Each year for five years, the National Conference of State Legislatures (NCSL) has run an Early Learning Fellows program: a dynamic effort that’s designed for emerging leaders – legislators and legislative staff members.
“The program is geared toward those chairing or serving on human services, education or appropriations committees who want to expand their knowledge and learn from other legislators and experts across the country,” NCSL explains on its website.
The training is important because, “States have been leading efforts to improve the quality of child care, implementing preschool and innovative ways to support families with young children across the age spectrum from birth to kindergarten and into the early grades. They are also addressing challenges with governance, financing, data systems and teacher training/professional development.”
This year’s class includes State Representative Paul Tucker (D-Salem), as well state legislators from California, Louisiana, Maine, Mississippi, Missouri, Nebraska, New York, North Carolina, Ohio, Oklahoma, Oregon, and Wyoming.
“One of my top choices was to be on the education committee,” Tucker, a first-term representative, told us in a recent interview.
“My background is law enforcement. I was the police chief in Salem. I was a policeman for 34 years. And I have a great interest in education. I teach part-time and I thought that for my community in Salem it would help if I had a seat at the table for all the contemporary issues. As an adjunct to that, the speaker nominated me to attend the early childhood education conference through the NCLS.”
Tucker is an education guy. As the Boston Globe reported in 2009 when Tucker became the police chief, “During his years on the force, Tucker picked up bachelor’s and master’s degrees in criminal justice, and a law degree from Massachusetts School of Law. He has taught criminal justice classes at three local colleges.” He still teaches at Salem State University and North Shore Community College.
Tucker said that learning about the importance of early education has been an “eye-opening” experience.
At an Early Learning Fellows conference that was held last month in Omaha, Neb., Tucker was particularly struck by Melanie Berry who talked about how stimulating the brains of children benefits them for the rest of their lives. Berry is a research associate at the Fisher Stress Neurobiology and Prevention (SNAP) laboratory at the University of Oregon and the Oregon Social Learning Center. Her presentation also touched on how early life experiences affect brain architecture, noting, “Genes are the blueprint, but experience is like the carpenter.”
“A lot of people think well, you know, a one-year-old, a two-year-old, they kind of play games a little bit,” Tucker says, “but this is a critical point in the long-term development of [children] as lifelong learners… It’s amazing what takes place in those first couple of years that has such an impact.”
How will these insights affect policies here in Massachusetts? Tucker has several thoughts.
“One is making sure that we have either legislation or policies in place that support the work of the early educators – and making sure that we get them the resources. So to me, there’s two parts to it. One is making sure there’s a recognition that we all understand how important this is, and that’s a message I’m going to bring back.
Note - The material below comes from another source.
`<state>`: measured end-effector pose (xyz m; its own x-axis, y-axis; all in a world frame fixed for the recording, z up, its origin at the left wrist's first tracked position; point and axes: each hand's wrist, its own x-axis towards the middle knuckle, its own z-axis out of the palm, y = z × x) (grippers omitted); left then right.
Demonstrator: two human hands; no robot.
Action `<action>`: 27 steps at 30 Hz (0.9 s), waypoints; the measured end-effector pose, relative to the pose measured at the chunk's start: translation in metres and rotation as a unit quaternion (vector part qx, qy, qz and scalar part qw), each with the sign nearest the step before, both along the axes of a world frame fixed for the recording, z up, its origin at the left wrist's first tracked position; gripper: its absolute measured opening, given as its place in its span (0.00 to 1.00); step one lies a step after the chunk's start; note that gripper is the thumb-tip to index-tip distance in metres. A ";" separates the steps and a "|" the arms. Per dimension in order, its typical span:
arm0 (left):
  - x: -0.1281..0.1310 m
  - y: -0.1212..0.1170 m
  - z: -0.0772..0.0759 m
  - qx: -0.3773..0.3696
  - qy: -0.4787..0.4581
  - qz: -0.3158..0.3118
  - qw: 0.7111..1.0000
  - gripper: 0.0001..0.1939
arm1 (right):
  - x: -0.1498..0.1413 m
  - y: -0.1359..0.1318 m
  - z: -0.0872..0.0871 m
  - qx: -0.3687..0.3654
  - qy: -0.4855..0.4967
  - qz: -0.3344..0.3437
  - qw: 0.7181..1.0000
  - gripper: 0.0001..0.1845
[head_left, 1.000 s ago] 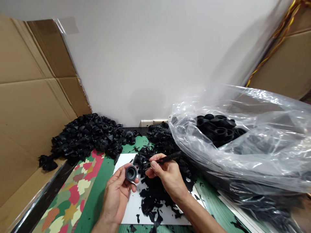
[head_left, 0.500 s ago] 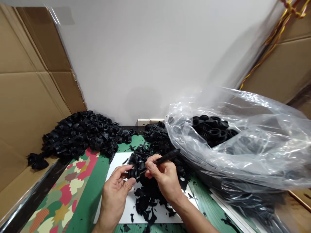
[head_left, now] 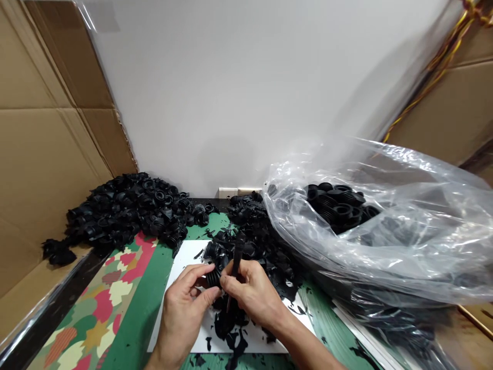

The second piece is: funding is critical.”
“We do a lot around elementary ed. We do a tremendous amount in high school. And it almost seems as if the early ed. stuff has kind of fallen behind a little bit.”
During the rest of the Learning Fellows Program, Tucker will participate in two webinars and go to Chicago in August for another in-person meeting of the Early Learning Fellows. They’ll develop policies that the fellows can bring back to their states.
What kind of progress does Tucker want to make?
“We need to reach people who are new residents from other countries – particularly if there’s a language gap with the parents.” He also wants to reach out to young parents and single parents who don’t have the support services they need. In particular, he’d love to see the Parent-Child Home Program in Massachusetts expanded. As we’ve blogged, this is an intensive home visiting program that promotes school readiness.
“I’m concerned about parents who may not have the support or the wherewithal to understand how important this is. We need to make sure that we reach them… and that we have services and education ready to help.”
Tucker also talked about children who don’t have a strong early education, and who start school with skills that are considerably behind those of their peers.
“We need to identify those who are underserved, and we need to bring them up the level where everyone else is.”
Near the end of the interview, we asked Tucker about his time in law enforcement and how he has maintained his can-do attitude given everything he’s seen as a police officer, and we think his answer applies to early education, too.
“You have to realize why you’re doing the job. Not to preach, but if you’re going to get into this business, if you’re going to get into the law enforcement business, you’ve got to bring your best game every time… because people are relying on you.”